I have been reading a few of your posts in this thread and feel for you. I have been saying a silent prayer in my heart that you get gifted some kind of emotional release or freedom from what happened to you. That comes from your soul. Like you get some sense of spiritual connection with it that makes what this person and what they did to you a powerless nothing ( along with then so you can see them for what they really are, a person of cowardice and weakness who has betrayed their own soul) faced with strength you find in your soul.
(P.S. I have found a lot of help from doing a meditation where I give up my problem to angels who "take it away"; also, I do Focusing in this meditation whereby I feel hurtful emotions in my body where we supposedly store our trauma ...also do visualizations of inner child work. There is also books on Inner Child art therapy that could help. More therapists are now doing therapy based on trauma stored in the body and processing it. ....I have found this helpful. And I truly believe in spiritual help and it is possible to feel a sense of the invulnerability of your own soul. ...Your self may never truly get over what was done to you as a helpless child, but your soul is untouched by what happens to your personality. And if you connect with it you could feel that same sense of being bigger than what any person could ever do to you. It could give some peace. Also, it will show you that your abuser is abused when they abused you. You have to be to do that to someone else. ...This goes past the physical side to things and shows you the emotions beneath it: people who don't believe in themselves or love themselves abuse others.

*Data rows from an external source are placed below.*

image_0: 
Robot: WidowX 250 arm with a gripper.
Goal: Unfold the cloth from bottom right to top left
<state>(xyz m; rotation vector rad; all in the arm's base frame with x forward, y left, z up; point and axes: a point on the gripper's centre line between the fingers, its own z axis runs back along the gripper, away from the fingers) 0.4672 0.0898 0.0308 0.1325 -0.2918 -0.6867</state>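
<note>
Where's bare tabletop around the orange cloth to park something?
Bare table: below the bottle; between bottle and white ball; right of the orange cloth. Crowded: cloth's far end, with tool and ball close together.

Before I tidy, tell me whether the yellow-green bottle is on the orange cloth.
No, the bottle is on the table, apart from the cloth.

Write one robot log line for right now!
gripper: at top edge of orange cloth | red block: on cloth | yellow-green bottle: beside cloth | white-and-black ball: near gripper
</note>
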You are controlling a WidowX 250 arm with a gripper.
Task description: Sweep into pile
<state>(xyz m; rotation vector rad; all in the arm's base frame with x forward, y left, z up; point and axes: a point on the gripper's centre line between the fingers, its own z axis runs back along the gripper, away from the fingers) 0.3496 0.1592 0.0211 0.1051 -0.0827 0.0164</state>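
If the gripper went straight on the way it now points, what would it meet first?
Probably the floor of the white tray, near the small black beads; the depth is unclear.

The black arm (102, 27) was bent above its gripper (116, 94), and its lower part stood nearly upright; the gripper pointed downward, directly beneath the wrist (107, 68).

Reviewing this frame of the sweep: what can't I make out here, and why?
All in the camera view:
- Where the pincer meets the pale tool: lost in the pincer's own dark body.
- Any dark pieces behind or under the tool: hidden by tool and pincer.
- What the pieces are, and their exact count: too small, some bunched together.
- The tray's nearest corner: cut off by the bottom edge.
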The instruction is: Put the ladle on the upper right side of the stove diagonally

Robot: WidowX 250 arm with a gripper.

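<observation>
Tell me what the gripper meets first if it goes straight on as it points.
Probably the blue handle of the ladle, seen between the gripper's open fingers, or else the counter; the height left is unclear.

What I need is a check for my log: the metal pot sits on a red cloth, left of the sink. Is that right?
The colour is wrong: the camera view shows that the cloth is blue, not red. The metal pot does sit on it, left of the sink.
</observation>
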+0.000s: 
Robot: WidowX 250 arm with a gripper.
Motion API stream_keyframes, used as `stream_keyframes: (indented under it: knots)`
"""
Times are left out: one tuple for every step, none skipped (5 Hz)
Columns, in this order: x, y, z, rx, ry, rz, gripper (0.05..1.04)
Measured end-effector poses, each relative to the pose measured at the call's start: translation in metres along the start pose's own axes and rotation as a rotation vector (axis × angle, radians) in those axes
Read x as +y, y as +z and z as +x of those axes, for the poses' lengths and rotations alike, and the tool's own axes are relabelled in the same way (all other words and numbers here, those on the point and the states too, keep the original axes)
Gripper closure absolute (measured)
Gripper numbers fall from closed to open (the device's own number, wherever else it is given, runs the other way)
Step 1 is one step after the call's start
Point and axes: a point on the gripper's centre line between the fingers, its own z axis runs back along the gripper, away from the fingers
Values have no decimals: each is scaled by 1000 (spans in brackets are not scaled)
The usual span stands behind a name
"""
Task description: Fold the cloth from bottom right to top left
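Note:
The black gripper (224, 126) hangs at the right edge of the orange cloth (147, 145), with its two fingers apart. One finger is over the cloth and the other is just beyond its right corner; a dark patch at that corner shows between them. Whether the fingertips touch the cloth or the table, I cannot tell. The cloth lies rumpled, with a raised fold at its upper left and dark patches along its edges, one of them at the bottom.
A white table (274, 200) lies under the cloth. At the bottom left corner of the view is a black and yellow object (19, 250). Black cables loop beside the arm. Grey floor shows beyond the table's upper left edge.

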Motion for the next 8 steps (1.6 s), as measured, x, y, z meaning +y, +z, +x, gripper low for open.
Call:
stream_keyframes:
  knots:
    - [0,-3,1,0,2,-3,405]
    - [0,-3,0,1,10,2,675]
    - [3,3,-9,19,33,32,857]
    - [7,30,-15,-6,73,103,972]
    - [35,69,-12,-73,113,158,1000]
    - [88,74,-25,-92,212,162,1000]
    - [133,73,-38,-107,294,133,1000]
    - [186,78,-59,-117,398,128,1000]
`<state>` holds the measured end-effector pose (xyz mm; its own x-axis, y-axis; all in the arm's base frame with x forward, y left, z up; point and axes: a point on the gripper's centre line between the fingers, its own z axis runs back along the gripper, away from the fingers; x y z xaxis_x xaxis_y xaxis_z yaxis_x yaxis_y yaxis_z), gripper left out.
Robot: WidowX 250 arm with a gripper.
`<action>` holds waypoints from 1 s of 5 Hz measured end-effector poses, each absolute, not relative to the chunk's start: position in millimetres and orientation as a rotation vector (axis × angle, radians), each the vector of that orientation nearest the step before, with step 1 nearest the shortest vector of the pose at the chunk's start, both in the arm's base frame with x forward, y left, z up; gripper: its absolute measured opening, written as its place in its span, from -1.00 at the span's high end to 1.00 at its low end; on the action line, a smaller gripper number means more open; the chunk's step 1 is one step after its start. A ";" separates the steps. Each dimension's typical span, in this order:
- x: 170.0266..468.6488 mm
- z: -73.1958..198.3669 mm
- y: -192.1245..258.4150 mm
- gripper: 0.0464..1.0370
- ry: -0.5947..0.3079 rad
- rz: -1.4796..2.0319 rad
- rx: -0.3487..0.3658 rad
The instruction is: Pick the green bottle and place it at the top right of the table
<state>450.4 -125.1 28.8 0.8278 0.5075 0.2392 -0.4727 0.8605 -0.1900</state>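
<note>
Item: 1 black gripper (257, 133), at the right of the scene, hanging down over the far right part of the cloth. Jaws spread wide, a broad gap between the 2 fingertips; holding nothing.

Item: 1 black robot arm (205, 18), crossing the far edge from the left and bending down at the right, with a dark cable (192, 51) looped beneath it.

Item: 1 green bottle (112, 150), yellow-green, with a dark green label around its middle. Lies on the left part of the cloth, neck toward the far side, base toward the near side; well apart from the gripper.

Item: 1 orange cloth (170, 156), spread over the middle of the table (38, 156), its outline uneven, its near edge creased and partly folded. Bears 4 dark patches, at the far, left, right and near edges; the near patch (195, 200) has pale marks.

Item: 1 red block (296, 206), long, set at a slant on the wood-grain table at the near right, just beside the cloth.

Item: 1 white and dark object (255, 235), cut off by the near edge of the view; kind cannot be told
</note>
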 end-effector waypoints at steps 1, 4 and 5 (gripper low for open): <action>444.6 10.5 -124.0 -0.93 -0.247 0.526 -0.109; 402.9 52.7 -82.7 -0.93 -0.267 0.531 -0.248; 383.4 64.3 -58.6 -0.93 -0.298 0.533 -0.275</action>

You most likely alread know that. But it is feeling it to be true, which you get from getting in connection with your soul, even just once for a split second. Abusers always feel a lack of love for themselves that until they attone for what the did to someone else, they will never cure. I know this for a fact.
I know it because I was shown it by my soul.

That's what you need. Since nothing less will do.
I pray for this to happen for you. ...I have been praying for it to happen again to my self with what I have been going through recently. It's a very elusive gift. ...Instead I am working towards it in my mediation and in other therapies. But I thought I'd tell you the truth of what is really happening in peoples' hearts, since I have seen what abusers really believe. My soul showed me. The one true source, nothing else is so real by comparison to it....and also in writing all this mean to remind my self because I forget what I learned all those years ago my self (wish it had been a stronger/longer connection,but oh well, so glad to have had it. I wish it for you).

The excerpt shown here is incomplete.